=== ACTION ITEM ===
Leaving pictures aside, restate exactly the lines of the data below, from the first one through the line that contains "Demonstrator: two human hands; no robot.".

== == ==

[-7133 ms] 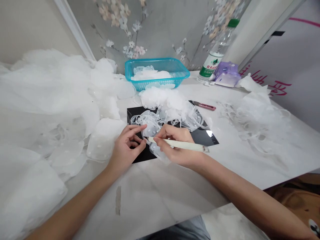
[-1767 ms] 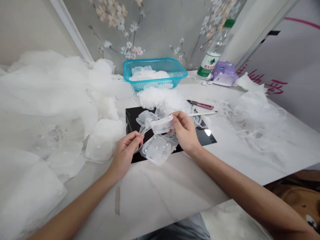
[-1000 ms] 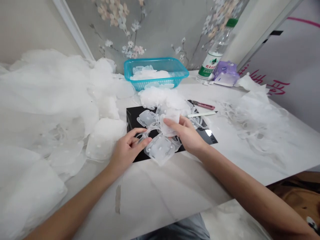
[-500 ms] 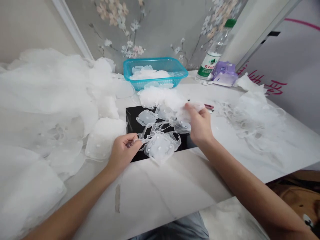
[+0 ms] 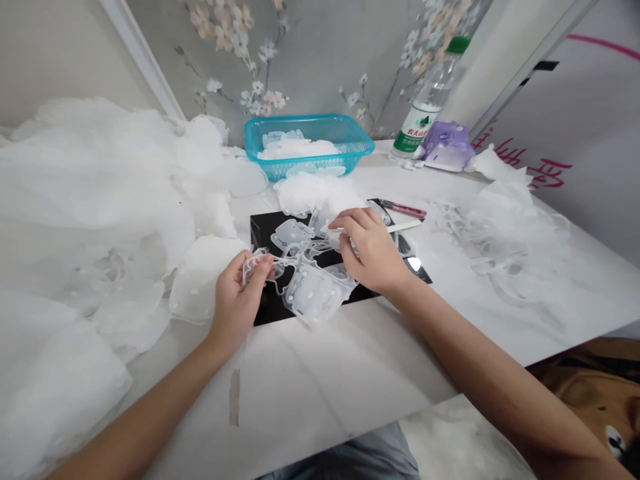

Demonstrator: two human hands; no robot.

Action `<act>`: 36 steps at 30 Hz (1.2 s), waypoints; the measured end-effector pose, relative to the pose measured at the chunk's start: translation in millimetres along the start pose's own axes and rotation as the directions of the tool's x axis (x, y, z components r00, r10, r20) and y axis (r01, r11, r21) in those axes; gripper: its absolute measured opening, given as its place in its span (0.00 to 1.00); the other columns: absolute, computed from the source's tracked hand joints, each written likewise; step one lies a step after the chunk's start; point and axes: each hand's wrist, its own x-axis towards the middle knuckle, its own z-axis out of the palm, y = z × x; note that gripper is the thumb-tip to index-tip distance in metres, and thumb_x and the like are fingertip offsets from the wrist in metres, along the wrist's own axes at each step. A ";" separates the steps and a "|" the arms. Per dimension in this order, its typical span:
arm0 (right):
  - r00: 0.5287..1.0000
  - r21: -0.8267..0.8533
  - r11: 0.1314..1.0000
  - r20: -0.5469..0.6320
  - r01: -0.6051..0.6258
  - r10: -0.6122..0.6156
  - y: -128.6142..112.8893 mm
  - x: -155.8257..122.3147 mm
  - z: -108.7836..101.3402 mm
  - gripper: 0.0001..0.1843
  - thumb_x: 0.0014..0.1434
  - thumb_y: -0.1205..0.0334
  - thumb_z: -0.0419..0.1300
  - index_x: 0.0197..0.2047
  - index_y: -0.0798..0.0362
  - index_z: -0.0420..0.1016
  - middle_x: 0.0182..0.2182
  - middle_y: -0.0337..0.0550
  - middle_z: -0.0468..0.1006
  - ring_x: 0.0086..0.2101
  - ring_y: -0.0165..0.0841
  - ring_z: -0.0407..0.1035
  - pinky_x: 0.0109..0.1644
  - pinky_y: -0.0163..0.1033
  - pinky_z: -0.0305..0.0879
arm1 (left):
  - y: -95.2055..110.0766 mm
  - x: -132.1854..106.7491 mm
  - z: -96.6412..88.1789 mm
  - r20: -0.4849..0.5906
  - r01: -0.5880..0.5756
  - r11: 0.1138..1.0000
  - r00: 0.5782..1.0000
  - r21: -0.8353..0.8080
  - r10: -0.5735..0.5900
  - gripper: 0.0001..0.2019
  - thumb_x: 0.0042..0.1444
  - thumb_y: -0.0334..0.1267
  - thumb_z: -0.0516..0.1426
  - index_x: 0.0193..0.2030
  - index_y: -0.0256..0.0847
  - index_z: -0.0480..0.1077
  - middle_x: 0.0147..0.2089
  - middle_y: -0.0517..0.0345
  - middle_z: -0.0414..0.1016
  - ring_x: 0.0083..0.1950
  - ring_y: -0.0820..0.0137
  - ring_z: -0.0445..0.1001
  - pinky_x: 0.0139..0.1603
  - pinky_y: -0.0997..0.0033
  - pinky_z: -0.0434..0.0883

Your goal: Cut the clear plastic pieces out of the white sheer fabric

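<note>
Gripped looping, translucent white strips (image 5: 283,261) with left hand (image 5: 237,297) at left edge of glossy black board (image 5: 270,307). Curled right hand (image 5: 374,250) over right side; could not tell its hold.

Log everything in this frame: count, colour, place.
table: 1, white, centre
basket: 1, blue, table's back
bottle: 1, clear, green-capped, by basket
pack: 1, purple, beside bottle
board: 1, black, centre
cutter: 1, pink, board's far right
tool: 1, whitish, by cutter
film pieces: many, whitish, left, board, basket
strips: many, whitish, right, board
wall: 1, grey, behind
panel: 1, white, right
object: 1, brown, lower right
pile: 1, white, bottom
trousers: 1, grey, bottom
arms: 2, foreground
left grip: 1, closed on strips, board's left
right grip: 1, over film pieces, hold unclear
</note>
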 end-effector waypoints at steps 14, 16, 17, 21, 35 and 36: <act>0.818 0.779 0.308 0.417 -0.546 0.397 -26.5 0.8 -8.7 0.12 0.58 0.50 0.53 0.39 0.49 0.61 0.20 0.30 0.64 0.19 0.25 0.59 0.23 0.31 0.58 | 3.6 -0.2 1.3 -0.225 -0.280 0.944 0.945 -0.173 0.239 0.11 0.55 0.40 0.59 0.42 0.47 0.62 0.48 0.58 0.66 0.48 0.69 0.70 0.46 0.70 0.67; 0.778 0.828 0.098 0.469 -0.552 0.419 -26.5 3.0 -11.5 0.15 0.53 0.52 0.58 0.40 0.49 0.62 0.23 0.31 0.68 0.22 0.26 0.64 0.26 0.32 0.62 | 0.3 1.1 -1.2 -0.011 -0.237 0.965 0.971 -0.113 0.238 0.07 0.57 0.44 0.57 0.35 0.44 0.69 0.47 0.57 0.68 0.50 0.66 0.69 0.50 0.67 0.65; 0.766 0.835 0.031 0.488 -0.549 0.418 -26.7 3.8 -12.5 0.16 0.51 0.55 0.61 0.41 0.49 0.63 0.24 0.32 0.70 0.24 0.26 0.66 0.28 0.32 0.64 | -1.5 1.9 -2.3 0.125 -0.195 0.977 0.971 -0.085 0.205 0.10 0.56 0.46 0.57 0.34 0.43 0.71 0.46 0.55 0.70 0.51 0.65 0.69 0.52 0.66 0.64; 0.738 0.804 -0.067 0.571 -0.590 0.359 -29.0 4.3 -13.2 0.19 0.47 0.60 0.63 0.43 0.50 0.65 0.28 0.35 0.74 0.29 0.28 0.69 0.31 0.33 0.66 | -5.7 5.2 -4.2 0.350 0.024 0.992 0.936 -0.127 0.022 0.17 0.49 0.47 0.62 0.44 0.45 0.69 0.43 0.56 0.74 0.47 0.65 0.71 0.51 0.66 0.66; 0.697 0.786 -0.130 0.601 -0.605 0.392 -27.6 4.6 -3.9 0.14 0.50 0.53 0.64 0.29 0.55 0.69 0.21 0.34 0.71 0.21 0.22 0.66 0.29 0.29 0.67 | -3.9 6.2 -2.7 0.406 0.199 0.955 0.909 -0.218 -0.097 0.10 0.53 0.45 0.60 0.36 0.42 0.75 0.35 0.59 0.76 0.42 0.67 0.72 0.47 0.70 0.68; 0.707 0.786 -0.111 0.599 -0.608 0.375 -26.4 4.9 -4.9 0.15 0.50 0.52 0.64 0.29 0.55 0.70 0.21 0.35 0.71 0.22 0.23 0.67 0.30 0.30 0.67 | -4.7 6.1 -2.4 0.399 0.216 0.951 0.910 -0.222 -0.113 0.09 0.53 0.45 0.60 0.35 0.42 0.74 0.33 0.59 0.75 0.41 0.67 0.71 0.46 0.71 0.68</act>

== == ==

=== ANSWER SECTION ===
[-7133 ms] 
[-1767 ms] 
[-1000 ms] 
[-500 ms] 
[+0 ms] 

Demonstrator: two human hands; no robot.

The work is done, and the output is complete.